I think it time (past time perhaps) to finally cut the cords
to ISO 8879 and put XML at the top of the stack. That is
the reality of the market and the opportunity. Whereas
I've always been known to argue this point, it is time I
admit being wrong. I'm not one to put a knife in any
person's back, but this is technology and technology is
just stuff. We can improve it and we should because that
is what we do and the world counts on us to do it.
len
PS: Top Impression of XML 2004:
My lasting impression is of the decency of the XML
community. From the leadership to the newest newbie,
I've never encountered a more good hearted, capable and
ethical community. I am humbled and awed. And glad.
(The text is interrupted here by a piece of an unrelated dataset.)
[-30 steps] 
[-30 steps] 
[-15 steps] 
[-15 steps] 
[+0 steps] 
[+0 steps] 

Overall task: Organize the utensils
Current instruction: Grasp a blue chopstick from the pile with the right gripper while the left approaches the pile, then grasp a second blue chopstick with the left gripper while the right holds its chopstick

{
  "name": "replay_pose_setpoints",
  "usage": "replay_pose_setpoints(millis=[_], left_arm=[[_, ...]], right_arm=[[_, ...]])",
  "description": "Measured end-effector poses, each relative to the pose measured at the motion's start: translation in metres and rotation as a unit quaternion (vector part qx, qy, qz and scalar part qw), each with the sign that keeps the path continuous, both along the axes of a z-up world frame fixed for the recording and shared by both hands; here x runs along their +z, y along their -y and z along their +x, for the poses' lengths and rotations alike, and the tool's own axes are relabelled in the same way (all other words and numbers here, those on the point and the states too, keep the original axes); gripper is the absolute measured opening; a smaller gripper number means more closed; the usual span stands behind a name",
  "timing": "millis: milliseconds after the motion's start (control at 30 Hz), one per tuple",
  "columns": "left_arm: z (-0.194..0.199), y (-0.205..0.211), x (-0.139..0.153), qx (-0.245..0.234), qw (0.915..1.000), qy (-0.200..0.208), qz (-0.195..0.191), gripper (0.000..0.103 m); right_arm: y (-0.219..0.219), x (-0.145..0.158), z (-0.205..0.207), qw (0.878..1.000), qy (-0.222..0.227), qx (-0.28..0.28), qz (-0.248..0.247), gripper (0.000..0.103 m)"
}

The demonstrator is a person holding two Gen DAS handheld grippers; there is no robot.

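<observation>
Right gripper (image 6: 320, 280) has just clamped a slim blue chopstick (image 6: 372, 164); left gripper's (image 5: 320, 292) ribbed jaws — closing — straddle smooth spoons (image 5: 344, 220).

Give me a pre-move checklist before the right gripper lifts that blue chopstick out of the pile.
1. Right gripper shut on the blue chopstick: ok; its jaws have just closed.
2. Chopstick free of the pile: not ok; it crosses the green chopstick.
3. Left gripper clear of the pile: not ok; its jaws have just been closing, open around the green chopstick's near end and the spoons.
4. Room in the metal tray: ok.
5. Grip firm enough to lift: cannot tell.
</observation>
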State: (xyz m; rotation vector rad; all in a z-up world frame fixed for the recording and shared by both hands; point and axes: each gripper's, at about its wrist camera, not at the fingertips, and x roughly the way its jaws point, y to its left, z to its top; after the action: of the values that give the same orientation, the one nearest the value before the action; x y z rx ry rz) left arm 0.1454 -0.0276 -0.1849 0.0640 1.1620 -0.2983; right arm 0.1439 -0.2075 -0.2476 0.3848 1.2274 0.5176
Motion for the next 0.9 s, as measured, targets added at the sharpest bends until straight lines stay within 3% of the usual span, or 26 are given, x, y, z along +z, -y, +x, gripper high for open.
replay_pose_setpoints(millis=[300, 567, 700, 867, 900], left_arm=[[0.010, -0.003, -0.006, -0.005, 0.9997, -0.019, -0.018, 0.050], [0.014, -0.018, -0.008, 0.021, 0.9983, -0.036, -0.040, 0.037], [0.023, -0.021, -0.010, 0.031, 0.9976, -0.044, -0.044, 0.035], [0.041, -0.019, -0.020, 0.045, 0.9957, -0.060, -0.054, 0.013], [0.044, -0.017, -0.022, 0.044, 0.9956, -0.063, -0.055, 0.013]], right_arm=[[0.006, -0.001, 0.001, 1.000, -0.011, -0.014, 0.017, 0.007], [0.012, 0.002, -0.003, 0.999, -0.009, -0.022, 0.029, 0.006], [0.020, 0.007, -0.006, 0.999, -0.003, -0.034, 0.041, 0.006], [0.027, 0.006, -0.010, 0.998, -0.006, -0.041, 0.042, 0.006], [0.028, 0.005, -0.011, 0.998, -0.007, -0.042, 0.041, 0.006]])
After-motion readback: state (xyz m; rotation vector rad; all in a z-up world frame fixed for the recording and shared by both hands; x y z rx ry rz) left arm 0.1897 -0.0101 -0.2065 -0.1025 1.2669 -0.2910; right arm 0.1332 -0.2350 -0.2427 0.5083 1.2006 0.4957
And I know absolutely nothing about ukeleles... "I hope
I passed the audition."
From: Liam Quin [mailto:liam@w3.org]
On Mon, Nov 22, 2004 at 01:09:06PM -0800, Derek Denny-Brown wrote:
> Most of the CPU cost of parsing is related to the abstract model
> of XML, not the text parsing: Duplicate attribute detection,
> character checking, namespace resolution/checking. Every binary-xml
> implementation I have researched which improves CPU utilization does
> so by skipping checks such as these. At that point you are no longer
> talking about XML.
One can do validation in the writer and then plausibly skip the sort of
checks you mention in a reader, and still be talking about XML, even
with today's textual interchange formats.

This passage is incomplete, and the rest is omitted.